The problem –
Leave every picture out and write out the records below exactly.

Available data –
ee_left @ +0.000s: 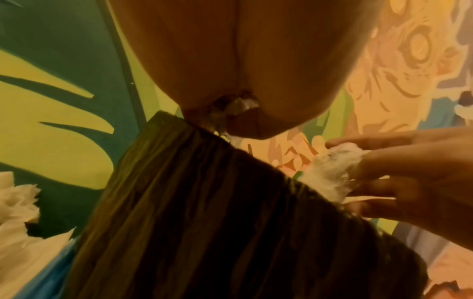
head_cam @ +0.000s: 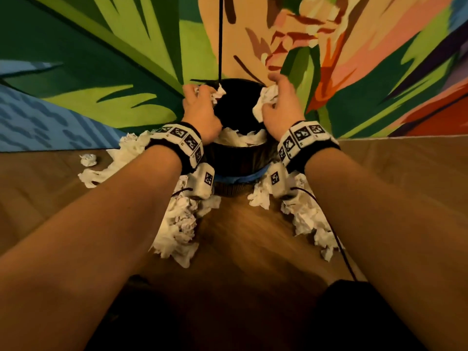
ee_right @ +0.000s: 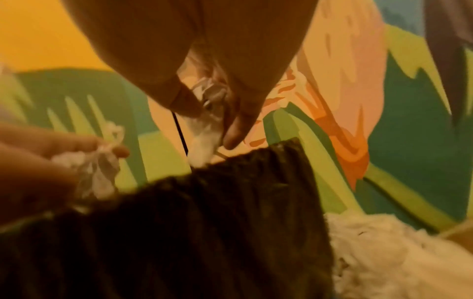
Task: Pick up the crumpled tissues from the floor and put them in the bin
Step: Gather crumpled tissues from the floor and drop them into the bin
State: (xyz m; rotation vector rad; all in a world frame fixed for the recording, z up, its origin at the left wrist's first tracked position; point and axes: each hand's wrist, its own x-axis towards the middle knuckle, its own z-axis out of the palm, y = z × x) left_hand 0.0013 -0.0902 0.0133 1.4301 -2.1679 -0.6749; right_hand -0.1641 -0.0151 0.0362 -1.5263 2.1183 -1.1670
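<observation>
the left hand (head_cam: 200,107) pinches a tissue (head_cam: 219,93) and the right hand (head_cam: 281,105) pinches a bigger tissue (head_cam: 266,101). both hang right over the bin (head_cam: 238,158) mouth, at 9 and 3 o'clock. i think letting go drops them straight in. more tissues (head_cam: 177,224) lie on the floor (head_cam: 240,236) around the bin.

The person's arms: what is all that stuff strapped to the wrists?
Both forearms are bare, no sleeves. Each wrist carries a black band set with white tiles printed with black square codes. Beneath hangs a small white box bearing one code, with a thin black cable trailing back.
</observation>
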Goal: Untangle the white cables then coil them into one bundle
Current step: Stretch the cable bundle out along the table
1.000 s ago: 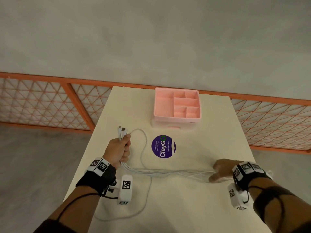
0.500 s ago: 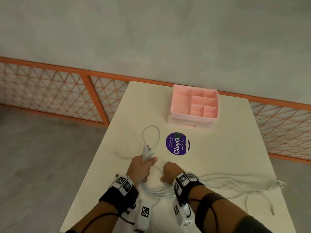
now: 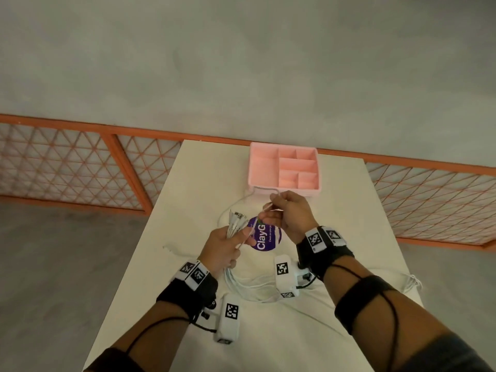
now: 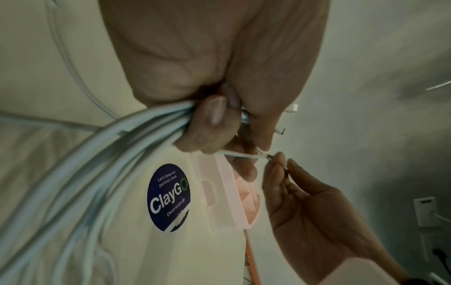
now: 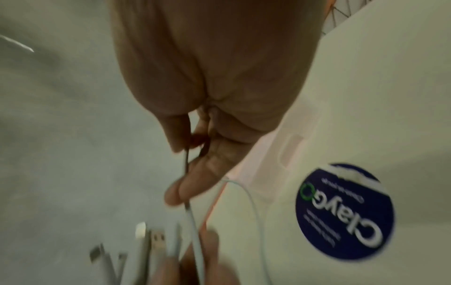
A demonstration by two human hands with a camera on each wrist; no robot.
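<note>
Progress-wise I'd put it abt halfway, prob less. The untangling part looked mostly sorted: the left hand [image 3: 224,249] had a fistful of the white cables [image 3: 249,287] with the plug ends [image 3: 236,220] all lined up and poking out the top, and the strands ran down out of the fist in one fairly tidy bunch w/o obvious knots. The coiling was barely started tho. Most of the length lay loose on the white table [image 3: 335,331], curving under the right forearm and off toward the right edge, plus one thin strand looped up near the pink organizer tray [image 3: 284,167]. So no real bundle yet imo, all the winding was left to do.

Hands: the left was curled tight round the cable bunch, thumb pressed over it, held just above the table beside the purple ClayGo sticker [image 3: 265,237]. From the left wrist cam you could see the cables [image 4: 102,154] fanning out of the grip toward the table.

The right hand [image 3: 288,213] was raised in front of the tray, pinching a single strand btw thumb and fingertips, w/ that strand running back to the left fist. Right wrist cam was blurry but showed the same pinch [image 5: 192,185] on one thin cable, the other fingers loosely curled. Couldn't tell if that strand was a loose end or mid-cable.
</note>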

Finished exercise –
ee_left @ +0.000s: 
head_cam @ +0.000s: 
ee_right @ +0.000s: 
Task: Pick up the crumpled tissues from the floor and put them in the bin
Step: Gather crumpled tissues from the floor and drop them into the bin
State: (xyz m; rotation vector rad; all in a world frame fixed for the recording, z up, its origin at the left wrist's first tracked position; point and axes: each hand's wrist, its own x-axis towards the middle knuckle, its own z-axis out of the palm, y = z × x) left_hand 0.0013 -0.0902 0.0133 1.4301 -2.1679 -0.6749; right_hand -0.1641 -0.0151 0.0362 -1.5263 2.1183 -1.1670
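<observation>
the left hand (head_cam: 200,107) pinches a tissue (head_cam: 219,93) and the right hand (head_cam: 281,105) pinches a bigger tissue (head_cam: 266,101). both hang right over the bin (head_cam: 238,158) mouth, at 9 and 3 o'clock. i think letting go drops them straight in. more tissues (head_cam: 177,224) lie on the floor (head_cam: 240,236) around the bin.

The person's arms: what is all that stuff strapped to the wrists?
Both forearms are bare, no sleeves. Each wrist carries a black band set with white tiles printed with black square codes. Beneath hangs a small white box bearing one code, with a thin black cable trailing back.
</observation>
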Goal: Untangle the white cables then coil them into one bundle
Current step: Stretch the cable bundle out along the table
1.000 s ago: 
0.500 s ago: 
now: 
now: 
now: 
A demonstration by two human hands with a camera on each wrist; no robot.
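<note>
Progress-wise I'd put it abt halfway, prob less. The untangling part looked mostly sorted: the left hand [image 3: 224,249] had a fistful of the white cables [image 3: 249,287] with the plug ends [image 3: 236,220] all lined up and poking out the top, and the strands ran down out of the fist in one fairly tidy bunch w/o obvious knots. The coiling was barely started tho. Most of the length lay loose on the white table [image 3: 335,331], curving under the right forearm and off toward the right edge, plus one thin strand looped up near the pink organizer tray [image 3: 284,167]. So no real bundle yet imo, all the winding was left to do.

Hands: the left was curled tight round the cable bunch, thumb pressed over it, held just above the table beside the purple ClayGo sticker [image 3: 265,237]. From the left wrist cam you could see the cables [image 4: 102,154] fanning out of the grip toward the table.

The right hand [image 3: 288,213] was raised in front of the tray, pinching a single strand btw thumb and fingertips, w/ that strand running back to the left fist. Right wrist cam was blurry but showed the same pinch [image 5: 192,185] on one thin cable, the other fingers loosely curled. Couldn't tell if that strand was a loose end or mid-cable.
</note>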

That completes the response.